Someone suspended a bicycle from a Spokane bridge pylon, complete with rider.
A Utah man gets screwed when someone stole a pair of ebikes from his garage, and his homeowner’s insurance refused to pay the claim, stating his policy doesn’t cover “motor vehicles” — even though the state classifies ebikes as bicycles.
A new mural along a Jackson, Wyoming bike path honors the Northern Arapaho heritage of many local residents.
Planetizen says Chicago had a banner year for bike infrastructure, installing more than this year than any previous year. Of course, that might not be saying much.
A Cambridge, Massachusetts doctor says he’d love to recommend bicycling to his patients, without “putting them at risk of injury or worse,” but he can’t unless the city completes its bicycle network.
A New Orleans website offers inspiring photos from the city’s second-annual Big Easy Bicycle Fest.
Momentum offers advice on how to navigate the urban door zone, which is a leading cause of bicycling injuries.
Now you, too, can own the “Porsche of bike trailers” for the low, low price of just $526. Wake me when someone has the McLaren of bike trailers.
A Canadian website says dozens of bike riders turned out to support a contentious Toronto Complete Street and bike lanes, after the provincial premier said he would rip them out. Although judging by the photo, “dozens” would seem to be a dramatic underestimate.

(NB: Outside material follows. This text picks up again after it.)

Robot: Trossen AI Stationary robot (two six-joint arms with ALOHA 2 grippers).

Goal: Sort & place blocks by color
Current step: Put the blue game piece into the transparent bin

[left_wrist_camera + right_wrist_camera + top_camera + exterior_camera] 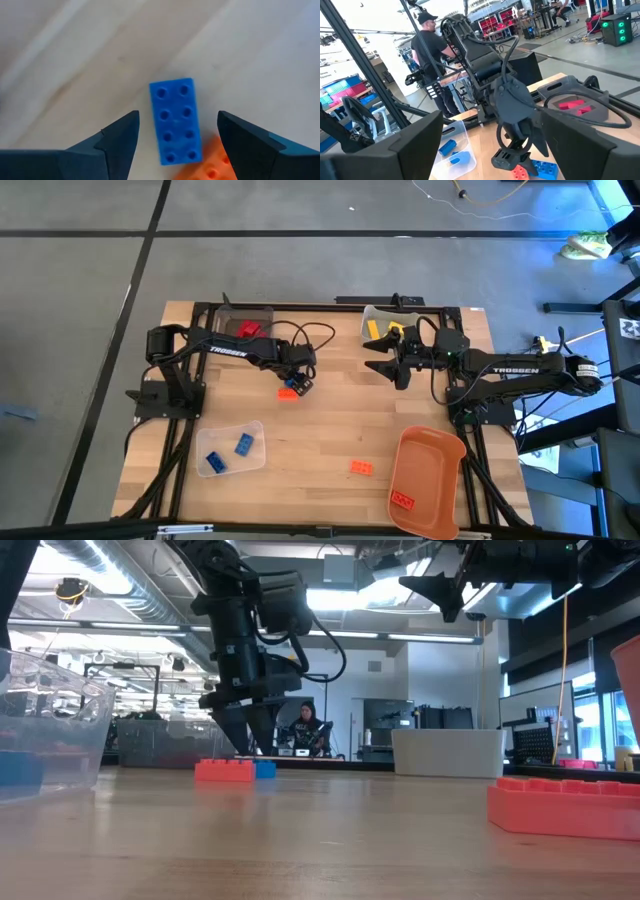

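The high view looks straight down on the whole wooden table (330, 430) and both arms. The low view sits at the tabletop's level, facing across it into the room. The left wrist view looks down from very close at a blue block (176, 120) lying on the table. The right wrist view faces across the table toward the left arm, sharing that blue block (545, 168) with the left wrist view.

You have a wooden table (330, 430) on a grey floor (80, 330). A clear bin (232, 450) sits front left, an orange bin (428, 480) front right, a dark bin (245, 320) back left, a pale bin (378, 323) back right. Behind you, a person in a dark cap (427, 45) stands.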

A Montreal man argues that ebike crashes should be covered by the rider’s auto insurance, after he was hospitalized following a crash with an ebike rider.

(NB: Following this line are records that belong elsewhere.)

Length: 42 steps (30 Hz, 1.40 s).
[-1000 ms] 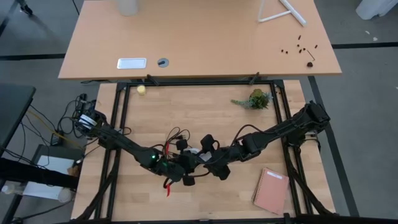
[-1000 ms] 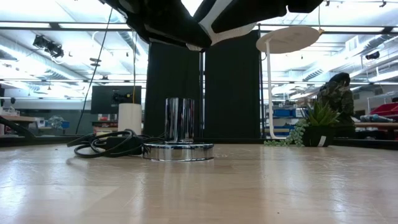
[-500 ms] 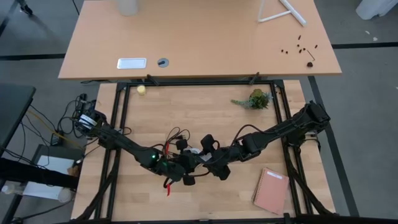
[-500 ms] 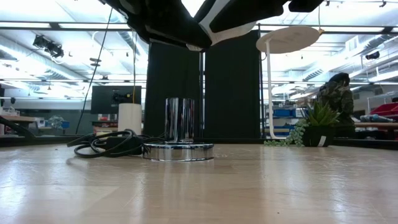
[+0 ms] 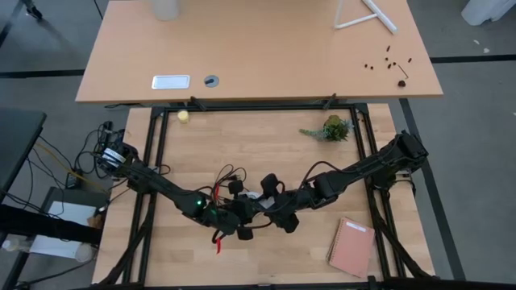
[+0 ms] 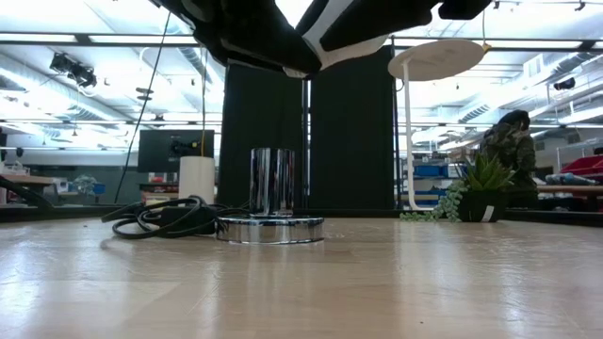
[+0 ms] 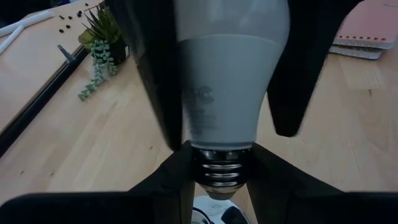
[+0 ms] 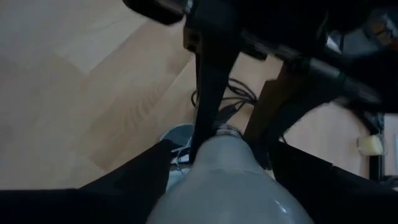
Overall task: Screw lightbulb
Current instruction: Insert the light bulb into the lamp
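Left gripper (image 7: 221,180): clamps bulb (image 7: 227,81) at its screw base | Right gripper (image 8: 217,180): clenched on the glass end | Bulb: above socket (image 6: 270,209), mid-table | Risk: tilted entry cross-threads; opposing pulls could crack glass.

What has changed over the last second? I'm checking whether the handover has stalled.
Nothing visibly changed. Both arms stay bunched over the table's middle, with the left gripper and the right gripper both still closed around the lightbulb, held in the air. The chrome socket, the cord beside it and the potted plant are where they were.
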### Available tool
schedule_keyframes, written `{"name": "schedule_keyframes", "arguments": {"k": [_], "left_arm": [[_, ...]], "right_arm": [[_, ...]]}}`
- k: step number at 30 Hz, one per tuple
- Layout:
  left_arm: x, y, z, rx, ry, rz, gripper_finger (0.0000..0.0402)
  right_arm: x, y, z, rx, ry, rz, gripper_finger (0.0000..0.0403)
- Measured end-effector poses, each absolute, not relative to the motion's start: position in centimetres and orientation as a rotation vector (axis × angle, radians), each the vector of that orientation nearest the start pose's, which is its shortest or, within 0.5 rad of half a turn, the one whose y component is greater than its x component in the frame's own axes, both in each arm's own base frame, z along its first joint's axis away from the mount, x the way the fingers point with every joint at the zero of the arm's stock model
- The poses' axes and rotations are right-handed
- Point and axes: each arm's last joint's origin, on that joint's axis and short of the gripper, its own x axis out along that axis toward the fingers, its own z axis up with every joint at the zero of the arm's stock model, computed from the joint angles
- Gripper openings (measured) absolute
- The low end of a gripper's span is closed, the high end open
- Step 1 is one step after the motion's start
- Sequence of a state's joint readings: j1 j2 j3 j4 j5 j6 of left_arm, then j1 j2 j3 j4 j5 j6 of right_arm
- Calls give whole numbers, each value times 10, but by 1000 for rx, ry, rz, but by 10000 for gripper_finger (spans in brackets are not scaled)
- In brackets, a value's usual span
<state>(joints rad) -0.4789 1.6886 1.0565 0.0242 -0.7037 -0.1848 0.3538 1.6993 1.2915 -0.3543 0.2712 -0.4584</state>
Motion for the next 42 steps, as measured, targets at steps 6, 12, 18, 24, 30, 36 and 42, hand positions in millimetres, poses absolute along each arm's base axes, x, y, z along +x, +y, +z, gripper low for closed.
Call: {"name": "schedule_keyframes", "arguments": {"k": [6,12,18,24,30,36,42], "left_arm": [[327,-149,219,173,473,251,122],[327,-149,219,176,474,255,122],[327,-149,219,176,475,255,122],[327,-149,219,176,473,256,122],[328,-149,221,192,453,248,122],[328,-150,221,199,453,246,122],[328,-150,221,200,451,244,122]], "right_arm": [[347,120,263,-599,706,222,332],[340,117,272,-561,701,236,350],[340,118,267,-534,697,262,346],[340,122,264,-528,655,266,345],[340,120,257,-530,655,263,342],[341,119,254,-535,620,260,302],[341,119,254,-539,619,261,252]]}}
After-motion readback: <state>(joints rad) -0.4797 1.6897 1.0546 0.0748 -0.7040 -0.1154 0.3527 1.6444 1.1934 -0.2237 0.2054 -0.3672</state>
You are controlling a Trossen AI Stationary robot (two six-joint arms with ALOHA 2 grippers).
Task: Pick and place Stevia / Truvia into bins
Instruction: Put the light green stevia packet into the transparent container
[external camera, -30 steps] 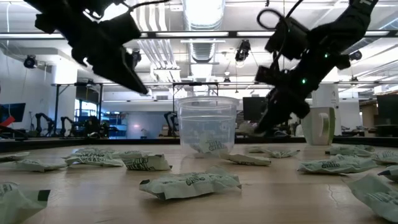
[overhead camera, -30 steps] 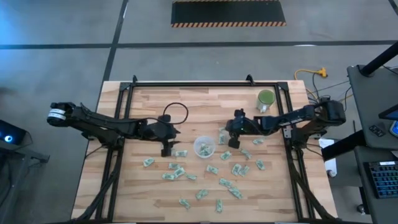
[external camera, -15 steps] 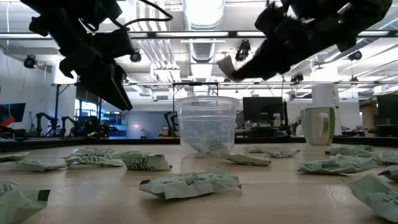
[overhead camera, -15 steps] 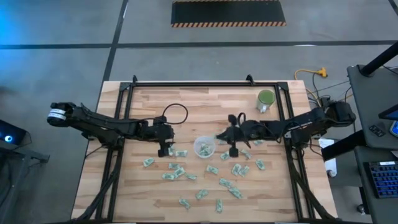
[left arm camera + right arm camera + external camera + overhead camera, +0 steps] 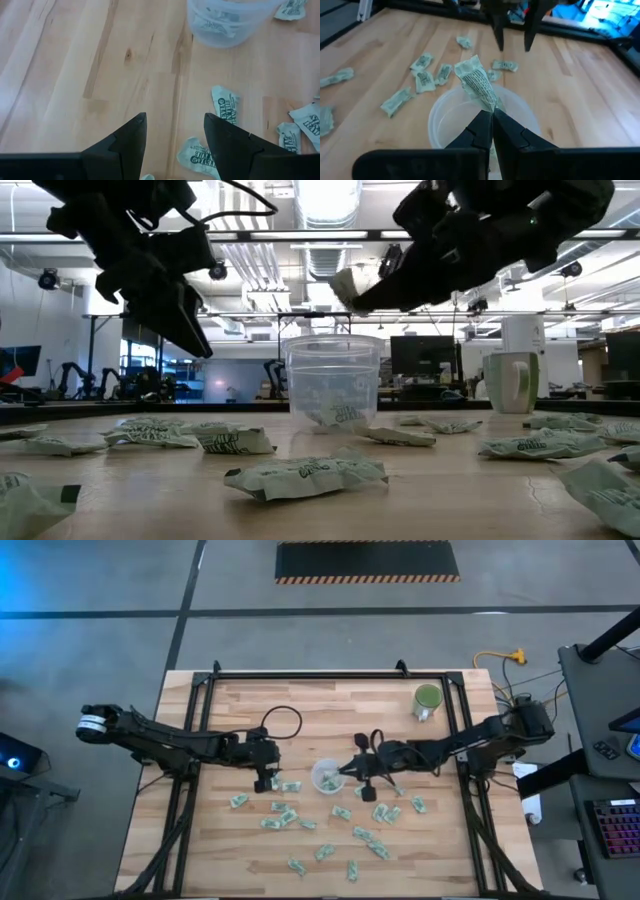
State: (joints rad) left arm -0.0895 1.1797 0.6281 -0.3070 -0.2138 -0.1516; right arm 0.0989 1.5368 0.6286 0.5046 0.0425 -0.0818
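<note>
1. My wooden counter (image 5: 320,705) is strewn with Stevia packets (image 5: 372,840).
2. My right tool (image 5: 491,116) pinches one packet (image 5: 476,80) just above the clear cup (image 5: 329,778).
3. My left tool (image 5: 172,131) hangs beside it, fingers apart, empty.

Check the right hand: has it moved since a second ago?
Yes. The right hand, shut on a packet, moved away from the mug and toward the cup.
</note>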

The UK’s Daily Mail accuses London’s mayor of losing the battle with the city’s e-bikeshare program, insisting the “two-wheeled gadgets” litter the streets and sidewalks, and are too often “hijacked by yobs.”

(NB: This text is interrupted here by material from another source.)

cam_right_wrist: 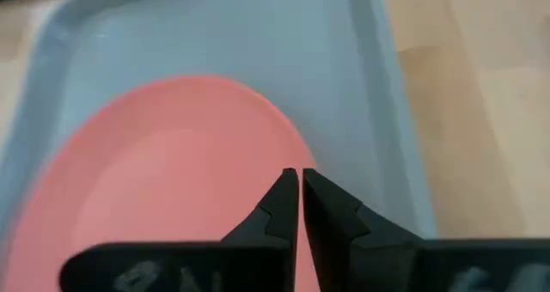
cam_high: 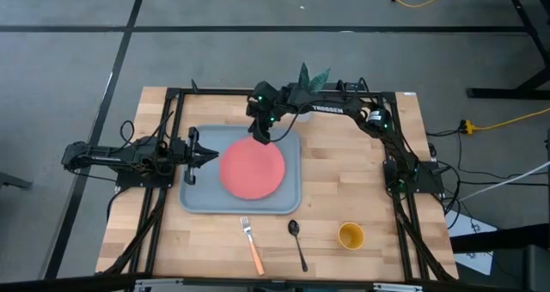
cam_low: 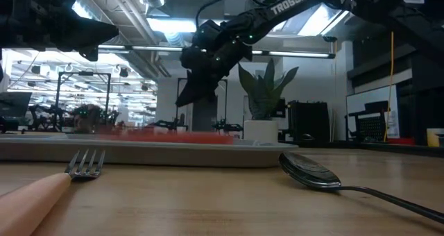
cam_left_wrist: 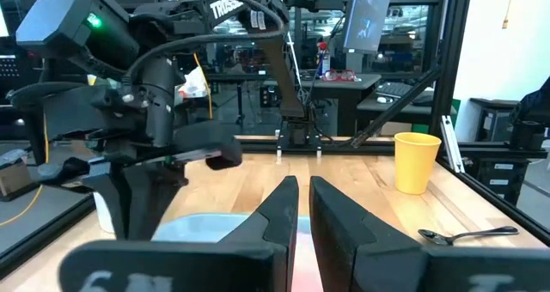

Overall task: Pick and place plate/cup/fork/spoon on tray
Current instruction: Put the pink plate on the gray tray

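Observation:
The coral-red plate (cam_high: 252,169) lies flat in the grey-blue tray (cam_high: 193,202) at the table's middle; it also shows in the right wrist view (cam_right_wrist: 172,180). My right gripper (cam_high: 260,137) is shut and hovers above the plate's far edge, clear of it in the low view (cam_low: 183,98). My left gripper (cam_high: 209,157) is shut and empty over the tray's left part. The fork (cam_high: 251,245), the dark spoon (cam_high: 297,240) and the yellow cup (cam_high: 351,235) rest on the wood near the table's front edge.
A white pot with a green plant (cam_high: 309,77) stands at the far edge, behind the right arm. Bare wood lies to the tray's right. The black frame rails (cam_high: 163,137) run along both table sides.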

An English driver asks how to be nicer to bicyclists, despite sometimes finding them very annoying. Short answer, don’t be an asshole. Longer answer, don’t be an asshole, please.
Cycling Weekly says Italy’s Dolomites are still the best place to ride your bike.
A doctor in Gaza once again demonstrates the value of a bicycle in a disaster, using his bike to ride over rubble to treat patients, after his car was destroyed by Israeli bombs.
An African business site says Kenyans are increasingly enjoying long-distance bicycling, with rides of 111 miles or more.
Danish pro Jonas Vingegaard, two-time winner of the Tour de France, was awarded the prestigious Velo d’Or trophy for the year’s best cyclist, and was apparently so unimpressed he didn’t bother to show up for the ceremony; Dutch Tour de France Femmes winner Demi Vollering won the women’s Velo d’Or.
GCN talks with Slovenian cyclist Matej Mohorič, who popularized the now-banned super-tuck position, about his upbringing and his quest to give a ‘higher purpose’ to his racing.
Remembering the good old days of the Tour de France, when doping meant raiding the local cafe to steal a little mid-stage booze.
Who needs a $2 million a year anti-aging program when you can just buy a bike? Now you, too, can own a vintage steel-frame Colnago tandem for the equivalent of just $330 — although you may have to stand up to ride it.
And we may have to deal with feral LA drivers, but at least we don’t have to worry about leapfrogging deer.
Be safe, and stay healthy. And get vaccinated, already.